Diana Clement reports on the accelerating moves to mesh traditional legal study with tikanga, a move supported unanimously by the New Zealand Council of Legal Education

This article originally appeared in LawNews (ADLS) and is here with permission.


The biggest shake-up in legal education in a generation has begun, with unanimous approval by the New Zealand Council of Legal Education (CLE) to include concepts of te ao Māori and tikanga in all core law degree courses.

And it’s likely a new core subject, tikanga, will be added to the curriculum as well.

One of the movers and shakers behind the change is Khylee Quince, Ngāpuhi, an associate professor and interim Dean of Law at AUT. She says it’s a watershed moment.

“This is a real game changer,” says Quince, New Zealand’s first Māori dean of law, though some aspects of te ao Māori have already found their way into public, environmental and constitutional law.

“The game changer really is the fact that it’s across-the-board and it’s mandatory.” It will now be formally incorporated in contract, torts, criminal, public and property law core courses.

The CLE vote was unanimous. In a Facebook post late last week, Quince noted the importance of advocacy by Māori members of the council, especially Natalie Coates, David Green, Maia Wikaira and the chairman, Justice Mark Cooper. “Ngā mihi tino nui ki a koutou e hoa mā,” Quince wrote.
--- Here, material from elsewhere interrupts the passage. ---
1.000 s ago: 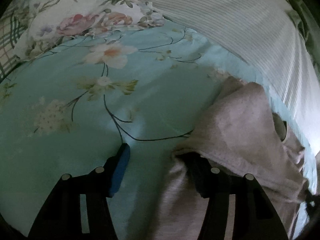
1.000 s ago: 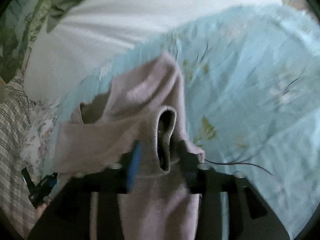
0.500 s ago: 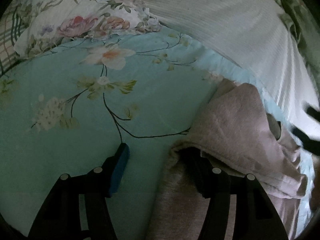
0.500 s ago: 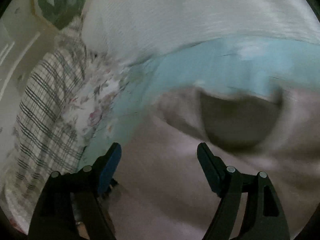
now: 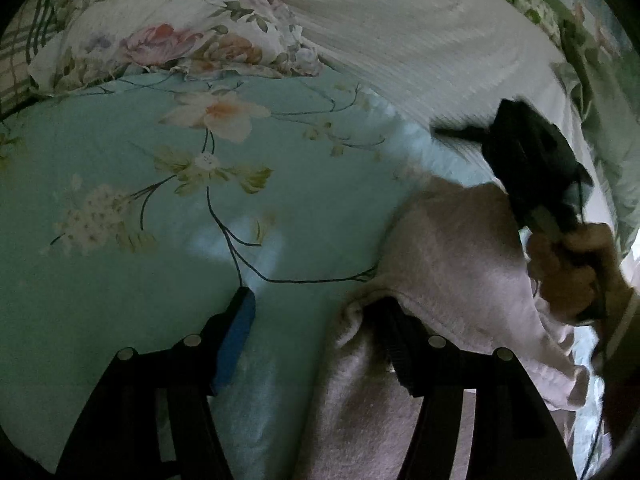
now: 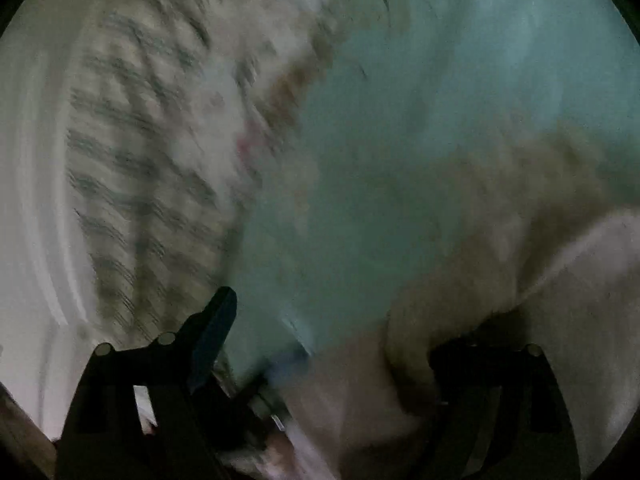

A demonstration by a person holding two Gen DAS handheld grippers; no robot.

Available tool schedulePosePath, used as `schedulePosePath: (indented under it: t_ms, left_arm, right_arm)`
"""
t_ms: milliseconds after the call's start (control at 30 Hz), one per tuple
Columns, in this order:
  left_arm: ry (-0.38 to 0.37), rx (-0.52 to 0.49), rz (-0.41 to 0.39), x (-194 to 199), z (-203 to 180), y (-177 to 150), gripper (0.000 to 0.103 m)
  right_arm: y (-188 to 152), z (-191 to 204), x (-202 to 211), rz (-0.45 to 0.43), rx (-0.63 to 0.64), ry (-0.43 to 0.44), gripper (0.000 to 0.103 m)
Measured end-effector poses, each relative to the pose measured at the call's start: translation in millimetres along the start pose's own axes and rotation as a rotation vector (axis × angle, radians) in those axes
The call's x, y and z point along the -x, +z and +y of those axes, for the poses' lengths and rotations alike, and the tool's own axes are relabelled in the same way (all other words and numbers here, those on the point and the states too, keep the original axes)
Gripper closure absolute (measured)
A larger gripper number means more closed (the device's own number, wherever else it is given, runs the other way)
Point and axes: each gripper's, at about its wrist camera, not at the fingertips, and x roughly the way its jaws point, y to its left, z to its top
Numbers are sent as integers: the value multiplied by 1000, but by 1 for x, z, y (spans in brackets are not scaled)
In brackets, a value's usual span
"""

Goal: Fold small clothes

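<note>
A small pale pink-grey fleece garment [image 5: 452, 264] lies on the teal floral bedsheet [image 5: 160, 208], at the right in the left wrist view. My left gripper [image 5: 316, 320] is open; its left finger rests over bare sheet and its right finger is tucked under a folded edge of the garment. My right gripper [image 6: 340, 340] is open, and the garment [image 6: 520, 280] covers its right finger; that view is blurred by motion. The right gripper's black body [image 5: 532, 168], held by a hand, shows above the garment in the left wrist view.
A rose-print pillow [image 5: 168, 28] and a white ribbed blanket [image 5: 420, 40] lie at the far side of the bed. A plaid cloth [image 6: 140, 180] lies left of the sheet in the right wrist view.
My right gripper let go of the garment's fold and opened, then swung quickly across the garment into the left wrist view. My left gripper has stayed open in place.
</note>
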Motion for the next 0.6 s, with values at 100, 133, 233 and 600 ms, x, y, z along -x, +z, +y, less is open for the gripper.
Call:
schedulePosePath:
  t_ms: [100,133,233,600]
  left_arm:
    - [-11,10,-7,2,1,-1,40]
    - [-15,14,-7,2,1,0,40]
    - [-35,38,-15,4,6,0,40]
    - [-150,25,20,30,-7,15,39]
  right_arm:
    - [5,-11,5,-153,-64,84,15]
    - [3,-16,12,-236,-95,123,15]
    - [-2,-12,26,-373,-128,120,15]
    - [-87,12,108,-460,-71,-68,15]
Pākehā members of the council also supported the move, including Judge Bill Hastings, Justice Gerard van Bohemen, Kathryn Dalziel, Helen Bowie and two young male law students.

The formal resolution, on May 7, was that te ao Māori concepts, particularly tikanga Māori, would be taught in each of the core law subjects within the Bachelor of Laws and Bachelor of Laws with Honours degrees at all New Zealand universities. The council will meet in November to consider adding the new core subject of tikanga as well.

The country’s law schools had already been under the microscope prior to this month’s decision, thanks to increasing awareness that legal education is not meeting the needs of Māori and students from diverse backgrounds.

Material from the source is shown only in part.